Brief:
Give the lines again exactly, from the one holding "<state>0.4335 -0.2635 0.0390" to the last line of the listing below, both ends included and nothing added.

━━━━━━━━

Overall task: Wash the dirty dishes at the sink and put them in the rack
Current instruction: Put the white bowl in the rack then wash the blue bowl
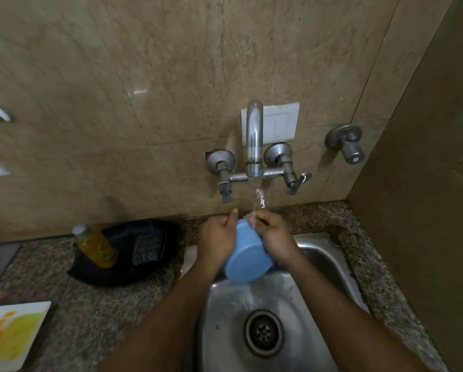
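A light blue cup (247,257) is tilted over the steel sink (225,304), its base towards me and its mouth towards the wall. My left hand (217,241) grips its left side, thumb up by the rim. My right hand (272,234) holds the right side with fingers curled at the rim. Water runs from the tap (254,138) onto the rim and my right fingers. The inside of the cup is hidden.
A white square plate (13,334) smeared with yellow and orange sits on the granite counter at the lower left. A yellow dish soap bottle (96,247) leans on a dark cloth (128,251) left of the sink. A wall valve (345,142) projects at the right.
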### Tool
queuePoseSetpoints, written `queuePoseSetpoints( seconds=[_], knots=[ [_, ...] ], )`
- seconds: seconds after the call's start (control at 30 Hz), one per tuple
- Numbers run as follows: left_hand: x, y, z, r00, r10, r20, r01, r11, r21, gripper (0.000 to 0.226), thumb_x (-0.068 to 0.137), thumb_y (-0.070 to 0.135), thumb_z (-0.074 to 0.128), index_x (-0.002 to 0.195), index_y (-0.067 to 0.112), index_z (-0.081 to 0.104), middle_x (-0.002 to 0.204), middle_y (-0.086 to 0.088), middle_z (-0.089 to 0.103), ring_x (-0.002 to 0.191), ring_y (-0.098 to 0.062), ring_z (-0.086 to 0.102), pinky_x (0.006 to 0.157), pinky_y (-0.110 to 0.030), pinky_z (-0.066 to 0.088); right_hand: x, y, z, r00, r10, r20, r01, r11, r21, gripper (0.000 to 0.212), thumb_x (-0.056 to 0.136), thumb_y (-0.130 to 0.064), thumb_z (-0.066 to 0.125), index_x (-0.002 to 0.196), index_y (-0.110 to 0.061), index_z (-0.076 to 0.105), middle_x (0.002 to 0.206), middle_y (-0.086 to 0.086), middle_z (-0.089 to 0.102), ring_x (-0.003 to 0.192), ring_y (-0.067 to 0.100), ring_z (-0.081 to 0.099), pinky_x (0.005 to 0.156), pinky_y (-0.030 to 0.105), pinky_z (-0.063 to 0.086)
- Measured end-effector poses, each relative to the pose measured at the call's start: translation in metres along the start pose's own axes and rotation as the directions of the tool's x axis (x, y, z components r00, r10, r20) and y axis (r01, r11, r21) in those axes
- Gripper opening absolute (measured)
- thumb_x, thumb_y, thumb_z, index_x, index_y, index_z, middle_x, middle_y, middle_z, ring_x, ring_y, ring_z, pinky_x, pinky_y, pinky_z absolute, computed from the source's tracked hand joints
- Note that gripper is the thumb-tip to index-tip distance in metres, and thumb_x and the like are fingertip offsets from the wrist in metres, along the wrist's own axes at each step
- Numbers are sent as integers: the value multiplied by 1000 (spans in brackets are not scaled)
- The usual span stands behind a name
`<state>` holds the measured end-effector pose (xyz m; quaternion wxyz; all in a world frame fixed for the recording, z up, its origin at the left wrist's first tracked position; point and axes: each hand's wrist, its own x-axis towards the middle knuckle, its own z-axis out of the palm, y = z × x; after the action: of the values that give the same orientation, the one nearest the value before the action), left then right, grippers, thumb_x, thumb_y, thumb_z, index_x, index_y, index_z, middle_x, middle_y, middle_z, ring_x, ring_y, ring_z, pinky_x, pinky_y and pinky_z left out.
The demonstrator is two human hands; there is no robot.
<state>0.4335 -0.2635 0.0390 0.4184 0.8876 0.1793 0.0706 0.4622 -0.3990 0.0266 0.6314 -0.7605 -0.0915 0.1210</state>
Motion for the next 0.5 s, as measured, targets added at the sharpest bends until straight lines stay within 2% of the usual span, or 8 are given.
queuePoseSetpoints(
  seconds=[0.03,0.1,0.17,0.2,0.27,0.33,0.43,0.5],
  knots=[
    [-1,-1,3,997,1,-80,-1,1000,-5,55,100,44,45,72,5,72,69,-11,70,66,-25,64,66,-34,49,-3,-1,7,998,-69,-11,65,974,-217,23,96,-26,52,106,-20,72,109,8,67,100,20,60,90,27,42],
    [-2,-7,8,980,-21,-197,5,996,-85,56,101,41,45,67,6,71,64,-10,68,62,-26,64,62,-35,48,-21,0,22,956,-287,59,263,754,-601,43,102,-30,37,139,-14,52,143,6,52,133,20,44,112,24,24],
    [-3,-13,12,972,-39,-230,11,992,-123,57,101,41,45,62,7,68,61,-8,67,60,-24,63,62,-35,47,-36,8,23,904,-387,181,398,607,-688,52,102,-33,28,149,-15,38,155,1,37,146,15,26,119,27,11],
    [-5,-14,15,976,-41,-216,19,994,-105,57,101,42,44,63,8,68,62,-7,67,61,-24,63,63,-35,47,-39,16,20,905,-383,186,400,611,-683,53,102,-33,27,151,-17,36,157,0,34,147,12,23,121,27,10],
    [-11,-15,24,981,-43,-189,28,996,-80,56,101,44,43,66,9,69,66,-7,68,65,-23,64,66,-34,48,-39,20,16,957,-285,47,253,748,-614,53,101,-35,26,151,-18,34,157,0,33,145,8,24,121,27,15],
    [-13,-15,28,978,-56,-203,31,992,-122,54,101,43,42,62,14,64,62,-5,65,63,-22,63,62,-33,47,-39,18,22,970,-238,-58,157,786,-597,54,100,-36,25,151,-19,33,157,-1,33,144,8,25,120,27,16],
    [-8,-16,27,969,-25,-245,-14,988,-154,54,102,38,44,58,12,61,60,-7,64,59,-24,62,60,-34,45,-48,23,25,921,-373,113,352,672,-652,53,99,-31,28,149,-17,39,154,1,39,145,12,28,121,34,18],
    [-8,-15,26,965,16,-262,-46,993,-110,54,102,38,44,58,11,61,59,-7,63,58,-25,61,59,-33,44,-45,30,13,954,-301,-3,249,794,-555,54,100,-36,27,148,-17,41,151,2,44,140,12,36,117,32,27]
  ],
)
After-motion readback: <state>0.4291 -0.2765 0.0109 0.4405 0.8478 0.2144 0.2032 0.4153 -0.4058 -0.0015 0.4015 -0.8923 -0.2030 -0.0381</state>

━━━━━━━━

Response for this exercise:
<state>0.4335 -0.2635 0.0390 0.4184 0.8876 0.1793 0.0706 0.4622 -0.3990 0.0266 0.6314 -0.7605 -0.0915 0.1210</state>
Motion for the next 0.5 s, as measured, targets added at the sharpest bends until straight lines stay within 2% of the usual span, or 8 are given.
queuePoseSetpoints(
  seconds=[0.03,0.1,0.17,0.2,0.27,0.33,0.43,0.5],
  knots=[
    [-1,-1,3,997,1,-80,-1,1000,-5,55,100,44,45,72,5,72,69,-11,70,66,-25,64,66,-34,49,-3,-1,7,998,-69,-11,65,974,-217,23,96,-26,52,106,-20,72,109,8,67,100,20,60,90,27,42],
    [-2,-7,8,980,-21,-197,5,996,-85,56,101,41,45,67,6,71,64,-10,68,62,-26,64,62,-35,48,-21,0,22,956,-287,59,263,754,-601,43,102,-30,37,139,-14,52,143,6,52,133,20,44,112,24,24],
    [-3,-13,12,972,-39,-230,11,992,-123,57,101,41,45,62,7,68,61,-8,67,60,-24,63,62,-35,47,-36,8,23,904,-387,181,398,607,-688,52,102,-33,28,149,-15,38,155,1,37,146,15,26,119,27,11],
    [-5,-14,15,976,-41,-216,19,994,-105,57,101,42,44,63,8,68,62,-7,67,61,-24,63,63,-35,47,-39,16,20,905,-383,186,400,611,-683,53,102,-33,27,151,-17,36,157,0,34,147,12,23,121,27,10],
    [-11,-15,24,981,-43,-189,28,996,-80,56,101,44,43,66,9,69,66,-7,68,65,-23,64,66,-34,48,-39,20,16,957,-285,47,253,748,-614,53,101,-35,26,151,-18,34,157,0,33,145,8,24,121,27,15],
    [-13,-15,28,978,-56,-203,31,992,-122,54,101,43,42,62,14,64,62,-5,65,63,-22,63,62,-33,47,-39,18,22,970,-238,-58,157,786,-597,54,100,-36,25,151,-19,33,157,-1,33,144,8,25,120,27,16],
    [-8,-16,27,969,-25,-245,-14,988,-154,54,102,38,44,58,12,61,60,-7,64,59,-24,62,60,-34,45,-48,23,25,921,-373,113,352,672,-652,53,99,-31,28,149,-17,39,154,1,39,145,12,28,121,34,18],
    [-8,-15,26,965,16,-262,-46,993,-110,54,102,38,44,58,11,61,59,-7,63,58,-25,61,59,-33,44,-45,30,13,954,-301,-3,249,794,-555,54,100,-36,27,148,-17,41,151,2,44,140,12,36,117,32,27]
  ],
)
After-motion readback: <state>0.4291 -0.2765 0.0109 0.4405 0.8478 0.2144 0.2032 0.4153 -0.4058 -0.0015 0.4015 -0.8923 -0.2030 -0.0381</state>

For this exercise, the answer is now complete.